Financial services, healthcare among sectors to see strongest job growth in 2019: report

FINANCIAL services and healthcare are among sectors poised to see the strongest job growth in Singapore this year, the latest research by recruitment agency Kelly Services shows.

Other industries include accounting, banking and finance, customer service, as well as engineering and technical. 

According to Kelly Services' 2019 Singapore Salary Guide, Singapore's accounting sector remains primed for growth, with 2,000 new jobs set to be created by 2020.

"With traditional administrative and finance functions increasingly automated, the accountant of the future will need to adapt to higher-value work and take on more strategic roles," Kelly Services said. The hottest jobs under this sector include accounts assistants, finance executives and financial analysts. 

Similarly, the recruitment firm noted that statistics by the Ministry of Manpower show that financial services was one of the key drivers of employment growth in the first quarter this year. 

"In financial services, the government has set a target of creating 3,000 jobs from 2018 to 2020, with an additional 1,000 jobs per year expected to come from the thriving fintech sector.

"Concurrently, the sector is focusing on the adoption of technologies including blockchain and AI (artificial intelligence) to strengthen the country's digital transformation efforts. The country's blockchain-friendly environment has also drawn numerous foreign startups to Singapore," Kelly Services said. 

The hottest jobs under this sector include compliance officer, risk analyst and client relationship manager.

Meanwhile, over at the healthcare and life sciences sector, Singapore will need to almost double its pool of existing long-term care workers by 2020 to support its ageing population, the report stated. 

"To meet this urgent need, the sector must overcome several challenges, such as misaligned salary expectations and lack of manpower... when medical records are fully digitised in the next few years, upskilling and reskilling will be imperative for healthcare workers and patient service associates."

Among other professions, jobs that will be in demand under this industry include medical sales representative, radiographer and staff nurse. 

In addition, jobs that require a human touch, such as customer service, should continue to see strong demand, the report highlighted. "At Budget 2019, the government introduced several measures to reduce the sector's dependency on foreign manpower, including a reduction in the foreign worker quota to 35 per cent by 2021."

Lastly, the report also pointed out that the manufacturing sector remained the largest contributor to Singapore's economy, primarily supported by the electronics, transport engineering and biomedical manufacturing sectors.

However, many engineering vacancies today go unfulfilled, due to a shortfall in local workforce supply and engineers leaving the profession, Kelly Services said. 

To boost workforce training and development for the Built Environment sector, the government has committed S$72 million until 2020, and vocations that will be in demand this year include application engineer, maintenance technician, as well as health & safety engineer, the report stated. 

Taken together, the increase in employment opportunities will be driven by stronger demand for services, coupled with a decline in manpower and specific skill sets, Kelly Services said. It added that landing these in-demand roles will require job seekers to possess a combination of hard and soft skills.

"As organisations across various industries accelerate their digital transformation journeys, communication, analytics, digital, and change management skills will help employees take on more strategic roles. Those with blockchain skills and AI expertise will also be highly sought-after, especially in the banking and finance sector," the recruitment firm noted. 

Said Foo See Yang, managing director and country head at Kelly Services Singapore: "Digital disruption is impacting all facets of Singapore's economy – right down to the workforce.
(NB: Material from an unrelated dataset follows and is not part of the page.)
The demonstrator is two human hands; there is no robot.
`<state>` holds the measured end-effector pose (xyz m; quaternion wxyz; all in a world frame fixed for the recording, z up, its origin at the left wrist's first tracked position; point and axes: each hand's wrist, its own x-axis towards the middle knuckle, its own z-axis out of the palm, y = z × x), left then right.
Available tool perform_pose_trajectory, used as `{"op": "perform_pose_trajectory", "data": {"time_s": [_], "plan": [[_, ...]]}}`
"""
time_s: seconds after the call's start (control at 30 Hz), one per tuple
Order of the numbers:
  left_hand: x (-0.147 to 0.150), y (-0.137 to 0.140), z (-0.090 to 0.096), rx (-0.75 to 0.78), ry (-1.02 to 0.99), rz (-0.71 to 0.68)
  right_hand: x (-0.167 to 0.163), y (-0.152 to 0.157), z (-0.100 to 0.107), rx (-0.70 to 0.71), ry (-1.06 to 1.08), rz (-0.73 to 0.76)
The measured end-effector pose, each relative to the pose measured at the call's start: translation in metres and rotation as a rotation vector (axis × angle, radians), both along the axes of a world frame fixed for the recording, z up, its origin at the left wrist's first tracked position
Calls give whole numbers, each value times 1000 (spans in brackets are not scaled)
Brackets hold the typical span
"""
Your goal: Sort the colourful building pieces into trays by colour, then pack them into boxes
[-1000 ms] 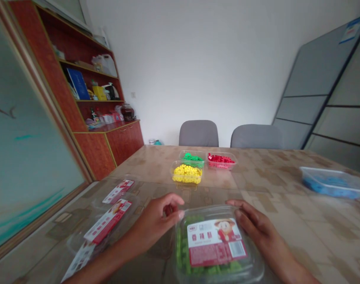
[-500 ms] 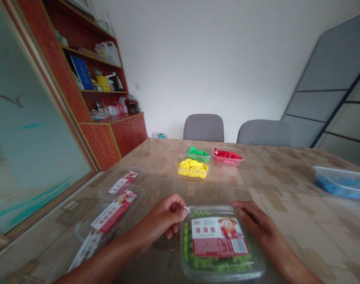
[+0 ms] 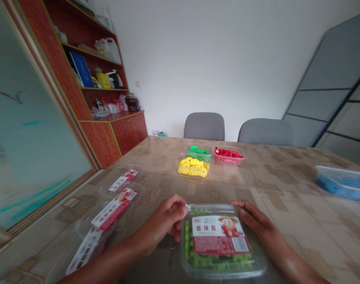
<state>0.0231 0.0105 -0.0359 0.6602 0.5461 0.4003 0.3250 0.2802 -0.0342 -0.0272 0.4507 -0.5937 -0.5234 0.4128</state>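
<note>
Right in front of me on the table is a clear plastic container (image 3: 224, 266) with its lid on, full of light green pieces. A red and white label (image 3: 219, 234) with a cartoon figure covers much of the lid. My left hand (image 3: 170, 215) pinches the lid's far left corner between thumb and bent fingers. At the far right corner, my right hand (image 3: 255, 221) holds the container's rim and side, its fingertips over the edge and its thumb partly hidden.
Clear lids with labels (image 3: 114, 209) lie in a row at the left. Farther back stand open tubs of yellow pieces (image 3: 193, 167), green pieces (image 3: 197, 152) and red pieces (image 3: 228, 154). A tub of blue pieces (image 3: 344, 185) is at the right. Two grey chairs (image 3: 204, 127) stand behind the table.
Both hands keep their places on the container's corners, and the lid is still on. The view has shifted very slightly; nothing else has visibly moved.
</note>
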Motion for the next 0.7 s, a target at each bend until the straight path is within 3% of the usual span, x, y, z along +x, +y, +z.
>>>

To find success in the digital age, we need a reskilling and upskilling revolution. This talent will find better wage and employment opportunities, regardless of level or industry."

On the back of heightened global uncertainties, Singapore is expecting a slight decline in overall economic growth this year, Kelly Services said. The firm also noted that labour growth outlook remains modest in the years ahead, due to underlying demographics of an ageing population and low birth rates. 

Added Mr Foo: "Amid challenging labour market conditions and the talent crunch, our 2019 Q1 APAC Workforce Insights found several groups of workers that companies may tap into – mature workers, returning mothers, and people with disabilities or special needs.

"These workers can be valuable assets to the workforce, especially for sectors that face challenges in finding local workers."